The goal of this open, prospective, multicenter study is analyze long-term outcomes of aortic/mitral valve replacement using the "UniLine" bioprosthesis in patients with acquired aortic or mitral valve diseases. Main research objectives: To analyze long-term (up to 12 years) outcome of aortic or mitral valve replacement using the "UniLine" bioprosthesis. To study the hemodynamic characteristics of normally functioning "UniLine " prostheses in the mitral or aortic valve position based on the transthoracic echocardiography data. To assess the number, type, time frames of dysfunctions of UniLine bioprostheses and the results of their treatment. To analyze the frequency of major serious adverse events associated with the "UniLine" bioprosthesis or procedure.

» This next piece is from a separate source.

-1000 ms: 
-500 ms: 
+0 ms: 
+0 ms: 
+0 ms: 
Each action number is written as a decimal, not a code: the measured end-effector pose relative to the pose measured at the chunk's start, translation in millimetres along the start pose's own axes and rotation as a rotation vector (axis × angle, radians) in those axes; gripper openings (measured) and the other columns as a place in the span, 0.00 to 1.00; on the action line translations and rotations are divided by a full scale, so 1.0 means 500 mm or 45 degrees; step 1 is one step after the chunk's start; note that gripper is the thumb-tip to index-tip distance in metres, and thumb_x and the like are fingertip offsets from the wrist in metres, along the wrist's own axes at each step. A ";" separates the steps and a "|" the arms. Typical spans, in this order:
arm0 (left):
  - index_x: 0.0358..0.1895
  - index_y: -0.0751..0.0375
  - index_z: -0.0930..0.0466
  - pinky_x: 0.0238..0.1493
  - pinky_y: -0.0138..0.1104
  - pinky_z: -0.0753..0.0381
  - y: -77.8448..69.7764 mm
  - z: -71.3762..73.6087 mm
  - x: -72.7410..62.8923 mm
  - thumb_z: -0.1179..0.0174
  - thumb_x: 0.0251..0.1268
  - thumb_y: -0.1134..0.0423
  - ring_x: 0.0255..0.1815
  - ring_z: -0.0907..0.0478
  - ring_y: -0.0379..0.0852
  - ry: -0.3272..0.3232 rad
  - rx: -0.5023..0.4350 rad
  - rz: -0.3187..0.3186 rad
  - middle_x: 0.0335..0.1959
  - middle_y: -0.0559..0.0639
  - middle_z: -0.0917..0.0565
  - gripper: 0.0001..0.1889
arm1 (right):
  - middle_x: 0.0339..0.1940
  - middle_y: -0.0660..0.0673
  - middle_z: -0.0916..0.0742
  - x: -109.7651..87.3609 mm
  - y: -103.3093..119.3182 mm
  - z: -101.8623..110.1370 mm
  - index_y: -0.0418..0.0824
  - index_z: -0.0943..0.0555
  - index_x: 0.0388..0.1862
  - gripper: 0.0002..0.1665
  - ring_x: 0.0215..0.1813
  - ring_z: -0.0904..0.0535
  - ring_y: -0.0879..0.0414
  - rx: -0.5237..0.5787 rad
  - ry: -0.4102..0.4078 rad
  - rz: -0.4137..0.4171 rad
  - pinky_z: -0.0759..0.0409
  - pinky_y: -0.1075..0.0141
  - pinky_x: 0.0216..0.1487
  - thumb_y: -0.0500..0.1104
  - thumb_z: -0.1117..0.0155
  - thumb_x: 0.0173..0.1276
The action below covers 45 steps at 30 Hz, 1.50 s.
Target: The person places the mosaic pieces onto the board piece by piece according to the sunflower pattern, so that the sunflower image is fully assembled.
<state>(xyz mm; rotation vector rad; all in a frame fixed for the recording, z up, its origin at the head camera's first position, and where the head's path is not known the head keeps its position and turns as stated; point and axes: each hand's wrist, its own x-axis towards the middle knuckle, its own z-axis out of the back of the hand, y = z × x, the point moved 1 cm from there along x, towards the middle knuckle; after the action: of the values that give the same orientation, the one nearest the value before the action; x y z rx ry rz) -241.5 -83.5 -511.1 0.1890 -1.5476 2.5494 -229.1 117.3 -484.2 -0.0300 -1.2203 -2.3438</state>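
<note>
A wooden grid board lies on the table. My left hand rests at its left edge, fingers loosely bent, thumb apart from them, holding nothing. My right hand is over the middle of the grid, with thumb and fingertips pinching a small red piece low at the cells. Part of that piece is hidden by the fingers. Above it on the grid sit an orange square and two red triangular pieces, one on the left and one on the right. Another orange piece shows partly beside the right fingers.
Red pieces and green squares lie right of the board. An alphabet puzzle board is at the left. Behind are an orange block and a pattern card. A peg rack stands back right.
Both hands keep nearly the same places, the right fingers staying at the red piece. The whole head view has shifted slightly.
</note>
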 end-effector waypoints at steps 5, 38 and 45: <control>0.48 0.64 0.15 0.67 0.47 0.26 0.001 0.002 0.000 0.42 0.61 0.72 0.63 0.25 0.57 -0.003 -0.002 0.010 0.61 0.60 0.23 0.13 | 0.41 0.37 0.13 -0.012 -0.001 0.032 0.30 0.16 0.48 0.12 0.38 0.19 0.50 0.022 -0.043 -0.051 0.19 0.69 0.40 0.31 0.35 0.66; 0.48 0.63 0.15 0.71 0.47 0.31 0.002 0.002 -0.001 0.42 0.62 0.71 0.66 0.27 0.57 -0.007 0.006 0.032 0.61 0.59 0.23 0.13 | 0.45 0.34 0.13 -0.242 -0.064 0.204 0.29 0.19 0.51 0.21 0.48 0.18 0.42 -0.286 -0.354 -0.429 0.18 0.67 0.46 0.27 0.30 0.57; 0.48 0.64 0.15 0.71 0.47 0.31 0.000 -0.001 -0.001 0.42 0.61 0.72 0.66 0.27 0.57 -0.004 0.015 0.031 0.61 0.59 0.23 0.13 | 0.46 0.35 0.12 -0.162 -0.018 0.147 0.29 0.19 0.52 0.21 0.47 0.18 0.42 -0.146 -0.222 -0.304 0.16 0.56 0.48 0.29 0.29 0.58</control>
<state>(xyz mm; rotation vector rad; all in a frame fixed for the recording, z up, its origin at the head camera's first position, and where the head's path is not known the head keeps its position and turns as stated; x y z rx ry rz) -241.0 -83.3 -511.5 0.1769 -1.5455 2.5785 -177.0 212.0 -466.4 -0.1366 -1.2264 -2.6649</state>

Acquired heart diseases (AHDs) remain one of the most frequent causes of cardiac mortality and disability. In Russia, this kind of disease accounts for 7 to 25 % of all cardiovascular diseases, and is third most common cause of heart failure. Heart valve replacement using a prosthetic heart valve remains the main and most effective method of treatment of AHDs. In Russia, AHDs are treated in more than 40 subjects by specialists from 92 medical institutions. Valve replacements, being high-tech methods of treatment, most effectively prolong the life of patients. Timely correction of AHD allows 75-95 % of patients to return to a normal lifestyle. The aim of this study is to evaluate the safety and effectiveness of the "UniLine" epoxy-treated bioprosthesis in the treatment of isolated mitral or aortic heart valve diseases. The expected clinical benefit involves the treatment of valvular disease with restoration of intracardiac hemodynamics during implantation of the "UniLine " bioprosthetic valve, followed by remodeling of the heart chambers, which should lead to an improvement in heart function and quality of life of the patient. The expected risks are associated with taking anticoagulant therapy during the first three months after implantation, or as a result of prolonged anticoagulant therapy, in the presence of concomitant rhythm disturbances, and consist in the possibility of hemorrhagic or thromboembolic complications.
Study Type
OBSERVATIONAL
Enrollment
300
Research Institute for Complex Problems of Cardiovascular Diseases, Russia
Kemerovo, Kemerovo Oblast, Russia
RECRUITINGSafety of the Bioprosthetic Valve
Safety of using the bioprosthesis is defined as the absence of major adverse events related to the device or procedure, assessed using the following clinical phenomena: 1. Fatal outcome: a) all-cause death; b) related to cardiovascular diseases; c) related to the dysfunction of the prosthesis. 2. Life-threatening bleeding. 3. Any dysfunction associated with the bioprosthesis (stenosis, regurgitation), migration of the device, thrombosis or other complication requiring surgical intervention. 4. Any dysfunction associated with the bioprosthesis that does not require surgical intervention. 5. Myocardial infarction (or stroke) or progression of a chronic form of ischemia requiring percutaneous coronary intervention or coronary artery bypass graft surgery 6. Stroke
Time frame: 12 years since the replacement surgery
Long-Term Durability of the Bioprosthetic Valve
It will be evaluated by measuring the hemodynamic characteristics of the prosthetic valve, assessed by echocardiography: maximum, average gradients and effective orifice area (absolute and indexed values).
Time frame: 12 years since the replacement surgery
Hemodynamic characteristics of the Bioprosthetic Valve
They will be assessed by using echocardiography: maximum, average gradients and effective orifice area (absolute and indexed values).